Task item
Word for word, restate the records from their first line through the line with "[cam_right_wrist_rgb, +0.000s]", both ends included; omit each picture.

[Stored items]
* * * *
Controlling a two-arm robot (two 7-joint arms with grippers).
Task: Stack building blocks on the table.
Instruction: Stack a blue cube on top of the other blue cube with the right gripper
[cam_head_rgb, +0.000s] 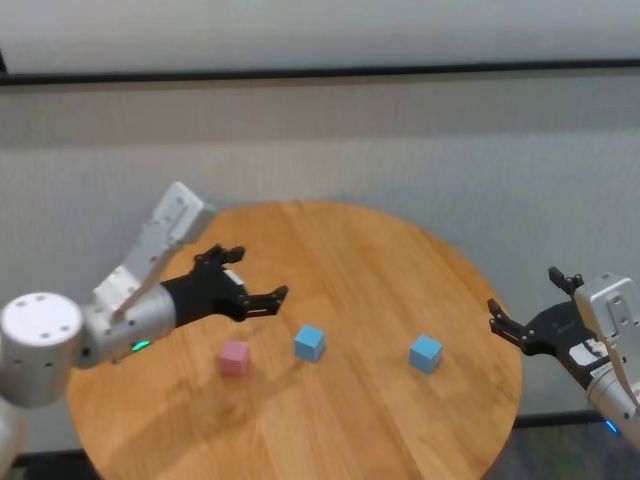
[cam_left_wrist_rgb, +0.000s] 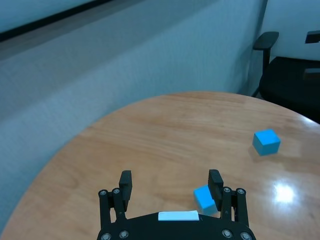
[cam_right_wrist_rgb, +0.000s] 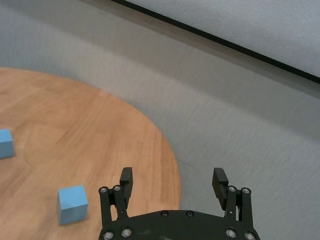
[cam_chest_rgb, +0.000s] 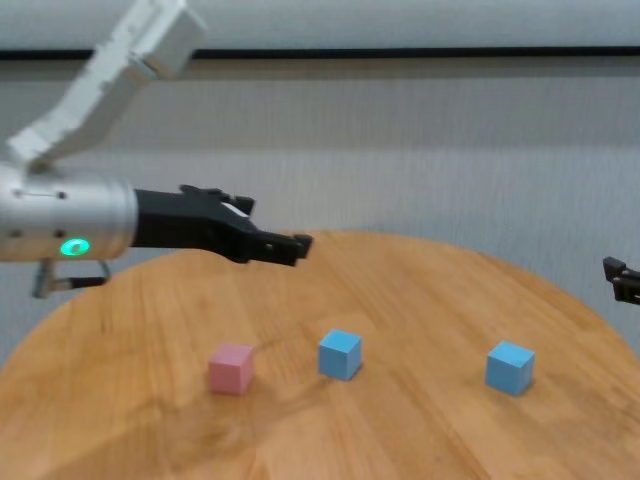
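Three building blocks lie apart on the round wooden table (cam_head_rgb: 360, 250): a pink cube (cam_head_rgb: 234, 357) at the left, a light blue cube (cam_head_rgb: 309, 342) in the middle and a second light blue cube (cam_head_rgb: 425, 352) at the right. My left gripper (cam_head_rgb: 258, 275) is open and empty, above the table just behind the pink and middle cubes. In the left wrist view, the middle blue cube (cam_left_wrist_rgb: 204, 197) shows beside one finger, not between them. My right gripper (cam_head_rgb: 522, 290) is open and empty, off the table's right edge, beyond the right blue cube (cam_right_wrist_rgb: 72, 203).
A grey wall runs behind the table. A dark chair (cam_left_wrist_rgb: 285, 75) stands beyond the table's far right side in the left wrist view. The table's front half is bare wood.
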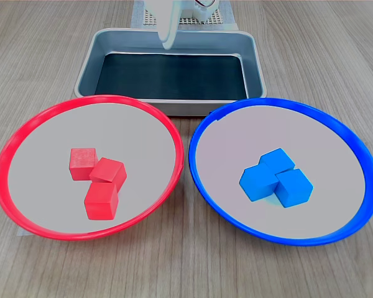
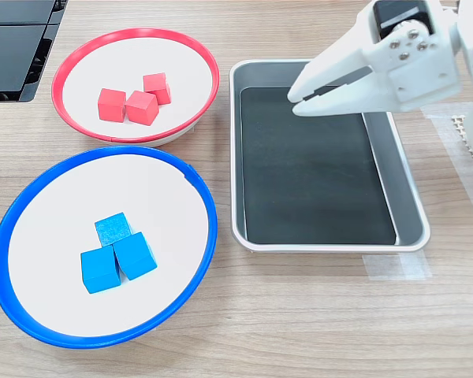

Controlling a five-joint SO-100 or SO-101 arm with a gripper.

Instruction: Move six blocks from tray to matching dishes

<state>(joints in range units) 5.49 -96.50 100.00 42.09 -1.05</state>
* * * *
Response to this exercise
Controlling a two-arm robot (two 7-joint arms with grippers).
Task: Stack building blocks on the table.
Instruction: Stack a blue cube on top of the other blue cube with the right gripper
[cam_head_rgb, +0.000s] 
[cam_left_wrist_rgb, +0.000s] 
[cam_right_wrist_rgb, +0.000s] 

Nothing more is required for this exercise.